_DATA EXTRACT_:
======

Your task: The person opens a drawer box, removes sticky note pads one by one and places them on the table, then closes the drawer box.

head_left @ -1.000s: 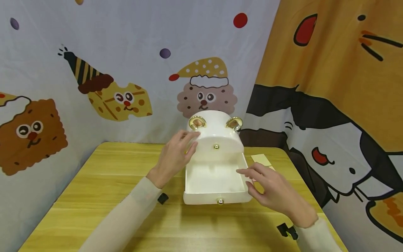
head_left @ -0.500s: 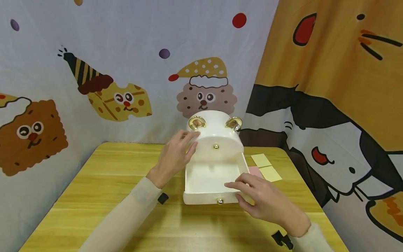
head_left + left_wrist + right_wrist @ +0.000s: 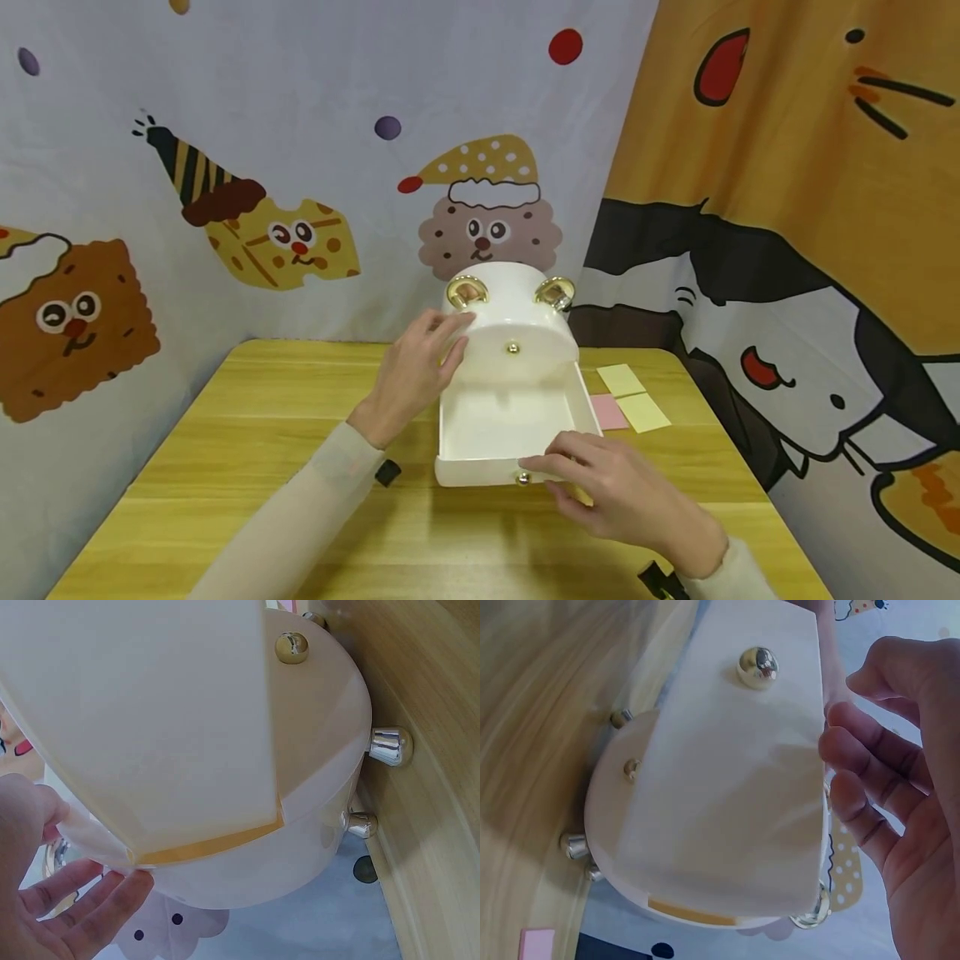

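A: Head view 1st: where is it, how'll it handle?

B: White drawer box [image 3: 506, 302] stands mid-tabletop [image 3: 225, 467], lower drawer [image 3: 472, 472] pulled out to my near side. Looks like hard plastic, so prob. light & stiff, a bit slick, not too fragile; box might skid if pushed w/o a brace. Best hold imo: the drawer's gold knob [image 3: 522, 478] or its near panel, w/ the box steadied at its left side.

A: Hands there?

B: L hand [image 3: 411, 367] at the box's left side, reaching in from near left. R hand [image 3: 626, 492] at the right half of the drawer's near panel, fingertips approx. by the knob.

A: L wrist view?

B: Fingertips on the box wall, fingers fairly straight, thumb apart; nothing gripped.

A: R wrist?

B: Fingers loosely bent at the panel's upper edge, thumb off it, nothing gripped. Can't tell if they touch.
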Demonstrator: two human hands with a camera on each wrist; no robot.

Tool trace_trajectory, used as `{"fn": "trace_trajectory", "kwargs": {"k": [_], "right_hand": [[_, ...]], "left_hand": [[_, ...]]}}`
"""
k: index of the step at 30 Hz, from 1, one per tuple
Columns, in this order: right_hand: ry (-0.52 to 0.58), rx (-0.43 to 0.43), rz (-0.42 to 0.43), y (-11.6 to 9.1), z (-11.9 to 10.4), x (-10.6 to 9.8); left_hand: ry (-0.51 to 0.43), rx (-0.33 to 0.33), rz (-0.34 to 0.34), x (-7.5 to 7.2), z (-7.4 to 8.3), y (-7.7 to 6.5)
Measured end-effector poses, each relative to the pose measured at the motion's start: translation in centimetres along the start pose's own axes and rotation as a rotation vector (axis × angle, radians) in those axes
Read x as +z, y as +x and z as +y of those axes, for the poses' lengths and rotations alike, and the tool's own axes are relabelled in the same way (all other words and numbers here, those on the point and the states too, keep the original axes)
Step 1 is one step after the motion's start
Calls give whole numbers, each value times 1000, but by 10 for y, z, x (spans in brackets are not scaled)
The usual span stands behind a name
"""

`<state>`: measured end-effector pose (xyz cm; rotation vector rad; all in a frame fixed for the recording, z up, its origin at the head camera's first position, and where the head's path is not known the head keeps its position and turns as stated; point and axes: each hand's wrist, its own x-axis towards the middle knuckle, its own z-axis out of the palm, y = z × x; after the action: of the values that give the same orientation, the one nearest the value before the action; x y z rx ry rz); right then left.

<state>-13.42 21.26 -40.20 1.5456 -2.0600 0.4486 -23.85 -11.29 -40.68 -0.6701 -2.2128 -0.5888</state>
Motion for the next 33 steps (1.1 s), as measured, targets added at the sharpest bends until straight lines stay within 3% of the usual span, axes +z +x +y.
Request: {"fn": "trace_trajectory", "kwargs": {"k": [7,20,33], "right_hand": [[-21,10,-56,-5,-7,8],[21,49,-111,-10,-9,24],[21,70,-96,-9,-9,36]], "left_hand": [[17,-14,-17,0,0,0],[5,18,-6,-3,1,1],[-4,6,-14,-3,1,1]]}}
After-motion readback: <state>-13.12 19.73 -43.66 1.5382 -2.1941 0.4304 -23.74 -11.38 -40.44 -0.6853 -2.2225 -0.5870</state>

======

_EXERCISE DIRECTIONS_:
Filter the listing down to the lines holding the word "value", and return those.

_EXERCISE RESULT_:
Calls give whole numbers, each value times 1000, but by 10 for y, z, x (spans in brackets are not scaled)
`<state>`: measured end-effector pose (xyz cm; rotation vector rad; all in a frame fixed for the recording, z up, its origin at the head camera's first position, and where the head's path is not known the head keeps its position and turns as stated; point and axes: each hand's wrist, its own x-axis towards the middle knuckle, its own z-axis out of the palm, y = z × x; after the action: of the values that give the same orientation, the one nearest the value before the action; x y z rx ry rz); right then left.

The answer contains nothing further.